BUY THAT SENATOR A NEWSPAPER SUBSCRIPTION…. I’ve noticed, from time to time, that Sen. Scott Brown (R-Mass.) seems to be a little slow on the uptake. As the New York TimesGail Collins noted this week, after the senator tried to talk about Wall Street reform, and demonstrated no meaningful understanding of what he was saying, she “began to suspect that Massachusetts’s junior senator is not a deep thinker.”

But yesterday offered a classic example of the problem with Brown. Matt Corley notes that the senator appeared on a right-wing Massachusetts radio show, complaining about President Obama’s follow-through.

“[T]here needs to be consistency. That’s kind of the problem with, with what I’m saying. The fact that they’re not making decisions. And if they make a decision, they don’t stick by it. For example, with Iran. You know, ‘we’re going to have sanctions! If you guys don’t do this by this date, you’re in trouble!’ Ok, the date comes we don’t do anything. You know, ‘We’re going to have more sanctions, if you don’t do this, you know, you’re going to be in trouble.’ And so, you need to, you need to stick to your guns and make sure you follow through and that’s not happening.”

There might be a reasonable point in here somewhere, if a) Brown knew what he was saying; and b) wasn’t proven wrong by reality.

Ironically, just as Brown was complaining about Obama not following through on sanctions on Iran, the president was hosting a bill-signing ceremony in the White House — where Obama imposed tough new sanctions on Iran. Some of Brown’s Republican colleagues were even there for the event.

This is on top of the Obama administration’s successful efforts to impose new sanctions on Iran through the United Nations.

So, when Scott Brown uses this as an example of the president and his team “not making decisions,” that doesn’t make any sense. When he says this is evidence of Obama and administration officials failing to “follow through,” that’s just as absurd.

I guess what annoys me most about Scott Brown is that I feel as though I know people just like him — in the neighborhood, in the family, etc. These are the kind of folks who seem interested in public affairs, and feel like they’re supposed to have opinions on important developments, but never quite get around to paying attention to the news or learning anything substantive about the subjects they claim to care about.

In my heart of hearts, I don’t think Brown is lying. I rather doubt he appeared on that radio show yesterday, hoping to deliberately deceive listeners about the sanctions on Iran the president was just signing into law.

The problem is that Brown doesn’t seem to keep up on current events, but likes to pretend he does.
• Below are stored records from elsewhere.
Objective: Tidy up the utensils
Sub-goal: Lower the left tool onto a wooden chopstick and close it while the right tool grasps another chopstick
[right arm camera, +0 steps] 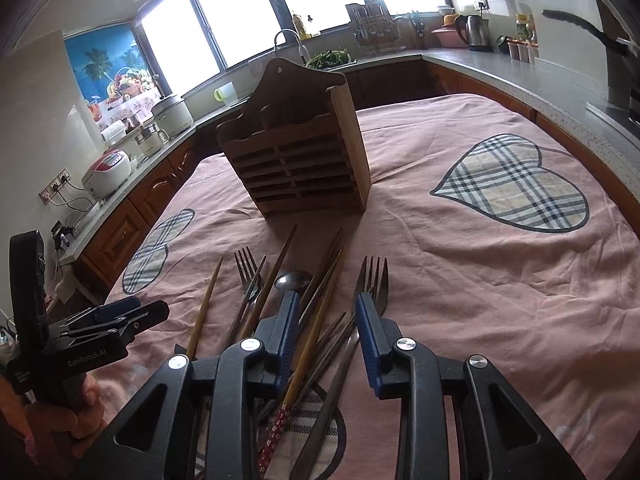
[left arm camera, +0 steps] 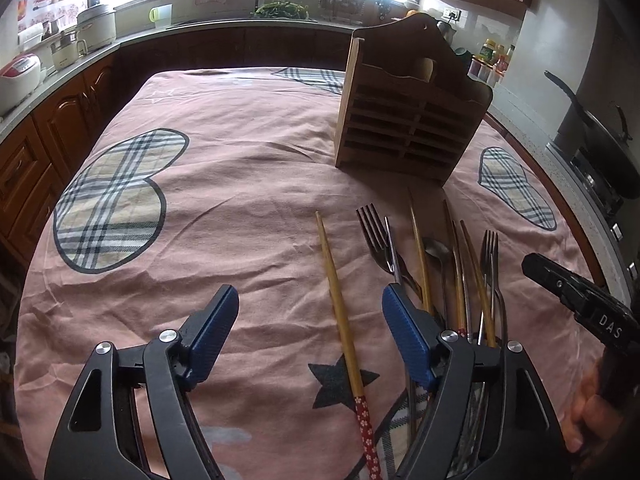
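Pink tablecloth point(left arm camera: 248, 184); both grippers gaping, apparently hovering low over utensils point(right arm camera: 316, 300).

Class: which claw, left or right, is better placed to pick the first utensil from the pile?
Right. The right claw hangs open directly over the utensil pile. The left claw, also open, straddles only the lone chopstick beside it.

1. Your left gripper point(left arm camera: 310, 320) has bare pink cloth point(left arm camera: 248, 168) ahead and to its left, out to the worktop's left edge.
2. A lone chopstick point(left arm camera: 340, 308) lies between its spread fingers.
3. The utensil pile point(right arm camera: 304, 304) crowds your right gripper point(right arm camera: 328, 316).
4. The wooden holder point(right arm camera: 304, 152) blocks straight ahead; the cloth toward the worktop's right edge is free.
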`<state>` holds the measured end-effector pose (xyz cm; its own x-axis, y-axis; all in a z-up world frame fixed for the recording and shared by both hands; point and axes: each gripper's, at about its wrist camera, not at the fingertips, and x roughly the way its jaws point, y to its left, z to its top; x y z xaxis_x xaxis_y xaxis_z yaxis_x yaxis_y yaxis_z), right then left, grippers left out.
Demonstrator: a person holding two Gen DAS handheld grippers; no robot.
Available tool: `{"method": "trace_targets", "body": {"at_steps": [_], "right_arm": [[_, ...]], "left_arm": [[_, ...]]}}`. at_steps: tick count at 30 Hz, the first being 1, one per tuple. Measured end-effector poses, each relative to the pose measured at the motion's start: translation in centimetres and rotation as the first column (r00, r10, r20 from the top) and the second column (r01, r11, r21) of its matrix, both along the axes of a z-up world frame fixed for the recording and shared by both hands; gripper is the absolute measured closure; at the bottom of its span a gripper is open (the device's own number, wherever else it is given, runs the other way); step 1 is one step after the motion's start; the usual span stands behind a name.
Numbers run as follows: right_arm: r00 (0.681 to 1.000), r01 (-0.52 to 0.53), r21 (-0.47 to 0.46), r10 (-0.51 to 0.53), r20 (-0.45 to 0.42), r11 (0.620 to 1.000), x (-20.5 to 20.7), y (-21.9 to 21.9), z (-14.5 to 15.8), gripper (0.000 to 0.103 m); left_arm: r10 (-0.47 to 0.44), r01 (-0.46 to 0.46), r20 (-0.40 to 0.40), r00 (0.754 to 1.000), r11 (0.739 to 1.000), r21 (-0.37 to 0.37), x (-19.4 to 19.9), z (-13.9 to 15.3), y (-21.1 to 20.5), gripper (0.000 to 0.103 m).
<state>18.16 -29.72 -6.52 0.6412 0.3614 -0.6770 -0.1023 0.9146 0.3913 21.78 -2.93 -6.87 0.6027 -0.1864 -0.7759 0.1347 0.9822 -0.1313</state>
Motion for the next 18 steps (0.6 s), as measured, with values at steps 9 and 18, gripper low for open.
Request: {"method": "trace_targets", "body": {"at_steps": [9, 18], "right_arm": [[0.992, -0.026, 0.013, 0.027, -0.123, 1.0, 5.5, 1.1, -3.0, 0.084], [0.982, -0.028, 0.04, 0.035, -0.184, 0.999, 7.8, 0.4, -4.5, 0.094]], "left_arm": [[-0.018, 0.018, -0.076, 0.997, 1.0, -0.012, 5.1, -1.8, -0.4, 0.043], [-0.046, 0.047, -0.105, 0.993, 0.999, 0.01, 7.4, -3.0, -1.5, 0.07]]}}
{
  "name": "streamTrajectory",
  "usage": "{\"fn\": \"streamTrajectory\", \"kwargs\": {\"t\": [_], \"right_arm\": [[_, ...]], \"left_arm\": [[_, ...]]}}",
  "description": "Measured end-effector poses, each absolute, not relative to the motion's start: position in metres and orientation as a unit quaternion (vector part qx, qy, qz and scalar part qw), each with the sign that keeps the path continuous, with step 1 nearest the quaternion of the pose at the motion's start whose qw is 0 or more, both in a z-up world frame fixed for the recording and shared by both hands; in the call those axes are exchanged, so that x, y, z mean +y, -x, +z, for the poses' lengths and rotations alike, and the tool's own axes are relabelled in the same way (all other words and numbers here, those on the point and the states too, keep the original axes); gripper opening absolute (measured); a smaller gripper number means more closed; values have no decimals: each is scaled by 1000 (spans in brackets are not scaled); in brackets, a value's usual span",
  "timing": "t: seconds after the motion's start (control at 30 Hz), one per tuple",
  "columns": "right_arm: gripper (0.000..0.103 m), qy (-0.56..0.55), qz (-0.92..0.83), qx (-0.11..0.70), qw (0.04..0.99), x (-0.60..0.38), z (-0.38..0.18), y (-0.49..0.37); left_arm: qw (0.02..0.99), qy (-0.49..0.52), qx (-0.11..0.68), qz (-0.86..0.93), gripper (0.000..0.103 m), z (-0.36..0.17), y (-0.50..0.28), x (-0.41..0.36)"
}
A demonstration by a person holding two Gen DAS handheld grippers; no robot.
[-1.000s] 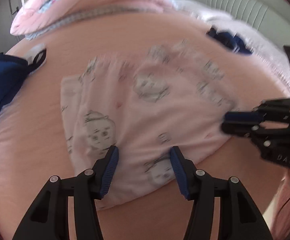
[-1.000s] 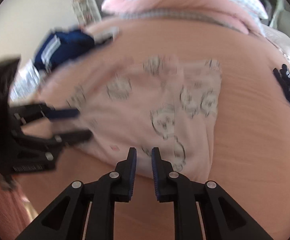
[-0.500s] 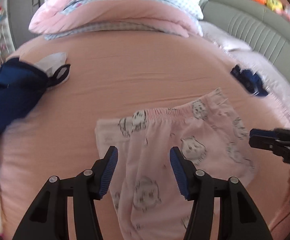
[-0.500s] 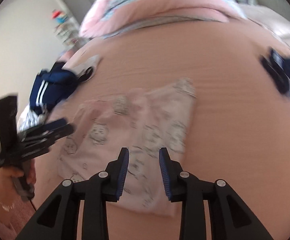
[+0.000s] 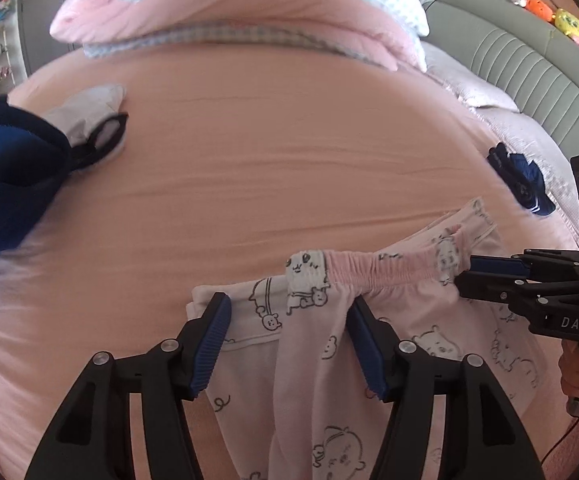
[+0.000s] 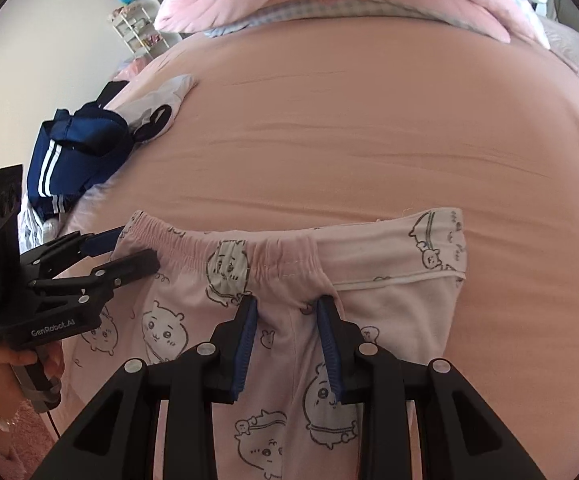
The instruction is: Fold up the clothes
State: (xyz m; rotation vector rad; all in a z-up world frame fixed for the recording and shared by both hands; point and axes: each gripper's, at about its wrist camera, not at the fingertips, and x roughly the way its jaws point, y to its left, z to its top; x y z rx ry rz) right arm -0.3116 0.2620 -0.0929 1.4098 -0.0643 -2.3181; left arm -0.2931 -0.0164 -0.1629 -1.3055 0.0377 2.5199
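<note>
The pink printed pajama pants lie on the pink bedsheet, waistband toward the pillows; their legs are cut off at the frame bottom. Your left gripper is opening, fingers wide, cloth between them but unpinched. Your right gripper stands narrower, apart over the fabric, gripping nothing. The navy striped garment is partly hidden by the left gripper. Your right hand is barely visible.

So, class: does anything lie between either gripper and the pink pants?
Nothing visible does. Both grippers are at the waistband of the pants. The left gripper has its jaws opening with fabric between them, and fabric also lies between the jaws of the right gripper.
</note>
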Motion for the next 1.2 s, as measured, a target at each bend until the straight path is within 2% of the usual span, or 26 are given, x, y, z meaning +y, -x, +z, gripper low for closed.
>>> {"fn": "streamTrajectory", "kwargs": {"t": [0.1,0.2,0.37,0.5,0.6,0.63,0.67,0.73,0.93,1.2], "right_arm": [[30,-511,-836,16,198,259,-94,306],[30,-526,-829,18,190,277,-109,304],[31,-496,-851,-42,169,304,-82,277],[31,-507,-836,14,210,277,-81,236],[31,-517,-830,59,202,270,-96,207],[31,-514,-833,57,195,274,-99,200],[31,-511,-837,55,189,278,-101,193],[31,-507,-842,40,180,286,-102,183],[31,-490,-851,5,189,285,-85,181],[31,-493,-823,26,281,195,-73,178]], "left_arm": [[133,460,64,876,58,-164,283,-20],[115,484,95,862,58,-174,279,-36],[98,465,87,876,58,-154,241,-60],[127,488,89,859,58,-156,207,-54],[134,501,124,846,58,-164,182,-46],[133,504,123,844,52,-165,175,-45],[136,507,112,844,36,-164,169,-46],[144,513,91,841,24,-162,159,-49],[159,531,62,830,21,-170,153,-53],[191,522,66,829,21,-168,141,-54]]}}
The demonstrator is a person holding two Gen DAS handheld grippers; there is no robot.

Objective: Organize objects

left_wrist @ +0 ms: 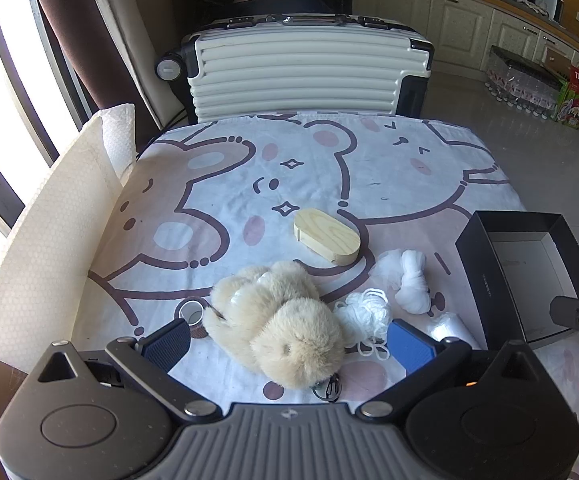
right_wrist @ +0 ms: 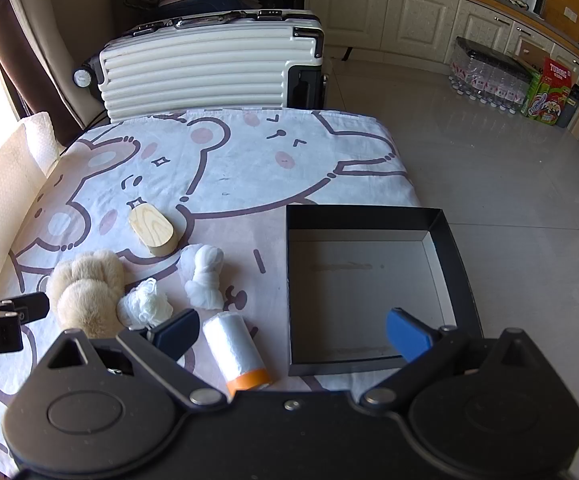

That’s not a crime; a lot of people do this. But a lot of people aren’t U.S. senators.

As a result, this guy ends up saying demonstrably ridiculous things about the stimulus, financial regulatory reform, health care reform, economic policy, and energy policy, among other things.

Looking back, Brown probably didn’t expect to win his Senate race, and may not have felt it necessary to learn about these issues. But play time is over. He’s a senator now. Now would be a good time to … I don’t know … start reading a daily newspaper or something.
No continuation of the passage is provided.